* **What is being asked**: In the entries below, find each line with the string "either" and copy it.

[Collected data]
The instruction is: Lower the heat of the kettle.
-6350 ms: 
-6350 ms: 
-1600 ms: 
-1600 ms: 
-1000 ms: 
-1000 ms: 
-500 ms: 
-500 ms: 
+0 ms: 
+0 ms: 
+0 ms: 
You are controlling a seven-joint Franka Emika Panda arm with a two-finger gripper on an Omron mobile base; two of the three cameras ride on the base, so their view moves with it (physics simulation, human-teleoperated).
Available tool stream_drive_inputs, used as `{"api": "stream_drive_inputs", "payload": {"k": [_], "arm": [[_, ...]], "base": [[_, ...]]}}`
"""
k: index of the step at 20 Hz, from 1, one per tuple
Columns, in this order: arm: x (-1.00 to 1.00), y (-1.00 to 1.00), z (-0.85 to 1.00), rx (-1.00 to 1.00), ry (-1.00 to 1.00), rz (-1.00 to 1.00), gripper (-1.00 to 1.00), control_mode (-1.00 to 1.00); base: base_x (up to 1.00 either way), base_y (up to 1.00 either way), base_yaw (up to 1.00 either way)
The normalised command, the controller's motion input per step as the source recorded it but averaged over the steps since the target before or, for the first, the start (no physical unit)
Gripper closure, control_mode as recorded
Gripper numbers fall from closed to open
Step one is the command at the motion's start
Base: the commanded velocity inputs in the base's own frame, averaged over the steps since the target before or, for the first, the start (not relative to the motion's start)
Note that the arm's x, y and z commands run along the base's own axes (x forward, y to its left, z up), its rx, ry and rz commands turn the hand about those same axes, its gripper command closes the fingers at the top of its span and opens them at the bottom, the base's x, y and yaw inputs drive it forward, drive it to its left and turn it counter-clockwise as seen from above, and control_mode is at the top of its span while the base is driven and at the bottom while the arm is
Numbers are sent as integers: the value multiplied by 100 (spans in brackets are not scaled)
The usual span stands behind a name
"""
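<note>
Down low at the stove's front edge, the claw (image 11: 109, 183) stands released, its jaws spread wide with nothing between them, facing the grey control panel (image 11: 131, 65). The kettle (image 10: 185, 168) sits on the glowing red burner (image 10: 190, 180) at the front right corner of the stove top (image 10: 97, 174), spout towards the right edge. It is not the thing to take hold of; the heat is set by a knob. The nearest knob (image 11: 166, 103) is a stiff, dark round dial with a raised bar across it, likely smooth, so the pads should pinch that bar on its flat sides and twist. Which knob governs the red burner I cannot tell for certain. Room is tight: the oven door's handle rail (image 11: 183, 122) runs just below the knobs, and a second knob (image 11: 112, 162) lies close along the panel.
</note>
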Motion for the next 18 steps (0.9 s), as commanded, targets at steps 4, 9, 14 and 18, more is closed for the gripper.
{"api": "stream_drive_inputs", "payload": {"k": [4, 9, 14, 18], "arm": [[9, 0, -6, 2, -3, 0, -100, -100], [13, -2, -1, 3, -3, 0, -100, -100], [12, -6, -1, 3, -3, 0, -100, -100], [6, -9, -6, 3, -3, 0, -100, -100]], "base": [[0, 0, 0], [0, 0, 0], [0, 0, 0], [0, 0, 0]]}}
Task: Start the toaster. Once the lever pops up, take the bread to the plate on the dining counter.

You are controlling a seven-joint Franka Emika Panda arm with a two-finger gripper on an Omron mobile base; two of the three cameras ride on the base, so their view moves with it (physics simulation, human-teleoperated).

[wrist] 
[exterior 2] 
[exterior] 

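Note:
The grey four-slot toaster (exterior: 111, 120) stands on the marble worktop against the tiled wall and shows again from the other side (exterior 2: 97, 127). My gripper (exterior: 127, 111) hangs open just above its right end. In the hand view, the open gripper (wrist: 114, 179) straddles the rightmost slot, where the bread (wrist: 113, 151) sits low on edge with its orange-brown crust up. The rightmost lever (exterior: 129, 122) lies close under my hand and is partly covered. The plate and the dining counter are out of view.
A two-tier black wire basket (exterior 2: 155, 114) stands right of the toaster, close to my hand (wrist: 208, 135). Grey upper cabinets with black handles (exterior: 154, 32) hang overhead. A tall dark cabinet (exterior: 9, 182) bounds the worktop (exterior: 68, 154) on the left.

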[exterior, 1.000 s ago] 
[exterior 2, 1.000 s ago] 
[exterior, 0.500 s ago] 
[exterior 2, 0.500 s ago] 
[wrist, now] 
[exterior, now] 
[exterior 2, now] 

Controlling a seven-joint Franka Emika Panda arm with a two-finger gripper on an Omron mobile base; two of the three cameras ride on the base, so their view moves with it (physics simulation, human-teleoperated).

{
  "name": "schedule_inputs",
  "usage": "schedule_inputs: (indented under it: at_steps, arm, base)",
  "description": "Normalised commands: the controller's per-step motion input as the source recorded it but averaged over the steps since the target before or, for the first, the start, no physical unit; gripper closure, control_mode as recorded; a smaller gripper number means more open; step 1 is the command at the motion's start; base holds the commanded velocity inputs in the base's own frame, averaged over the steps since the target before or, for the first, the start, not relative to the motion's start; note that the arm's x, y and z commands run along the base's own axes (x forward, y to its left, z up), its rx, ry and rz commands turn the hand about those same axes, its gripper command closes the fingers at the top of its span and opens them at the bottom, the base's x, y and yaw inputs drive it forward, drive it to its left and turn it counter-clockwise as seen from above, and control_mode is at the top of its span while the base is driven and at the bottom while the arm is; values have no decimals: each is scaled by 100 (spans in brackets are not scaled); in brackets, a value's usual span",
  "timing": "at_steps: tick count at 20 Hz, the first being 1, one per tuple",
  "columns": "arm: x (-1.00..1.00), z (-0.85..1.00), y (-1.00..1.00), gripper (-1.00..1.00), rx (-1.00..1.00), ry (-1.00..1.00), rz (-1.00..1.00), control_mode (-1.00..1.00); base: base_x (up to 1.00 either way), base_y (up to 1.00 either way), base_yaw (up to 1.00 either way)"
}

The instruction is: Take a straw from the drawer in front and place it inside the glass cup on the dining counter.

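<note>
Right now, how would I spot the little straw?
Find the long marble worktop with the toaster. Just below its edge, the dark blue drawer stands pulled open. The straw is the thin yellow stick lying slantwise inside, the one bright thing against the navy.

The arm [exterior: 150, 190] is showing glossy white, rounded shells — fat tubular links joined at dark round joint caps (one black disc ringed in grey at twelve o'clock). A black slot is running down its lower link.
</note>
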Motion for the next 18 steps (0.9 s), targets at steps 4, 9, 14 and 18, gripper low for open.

* **Solution for this task**:
Columns, in this order: arm: x (-1.00 to 1.00), y (-1.00 to 1.00), z (-0.85 to 1.00), rx (-1.00 to 1.00), ry (-1.00 to 1.00), rz (-1.00 to 1.00), gripper (-1.00 to 1.00), control_mode (-1.00 to 1.00); base: base_x (up to 1.00 either way), base_y (up to 1.00 either way), base_yaw (up to 1.00 either way)
  "columns": "arm: x (-1.00..1.00), z (-0.85..1.00), y (-1.00..1.00), gripper (-1.00..1.00), rx (-1.00..1.00), ry (-1.00..1.00), rz (-1.00..1.00), control_mode (-1.00..1.00); base: base_x (up to 1.00 either way), base_y (up to 1.00 either way), base_yaw (up to 1.00 either way)"

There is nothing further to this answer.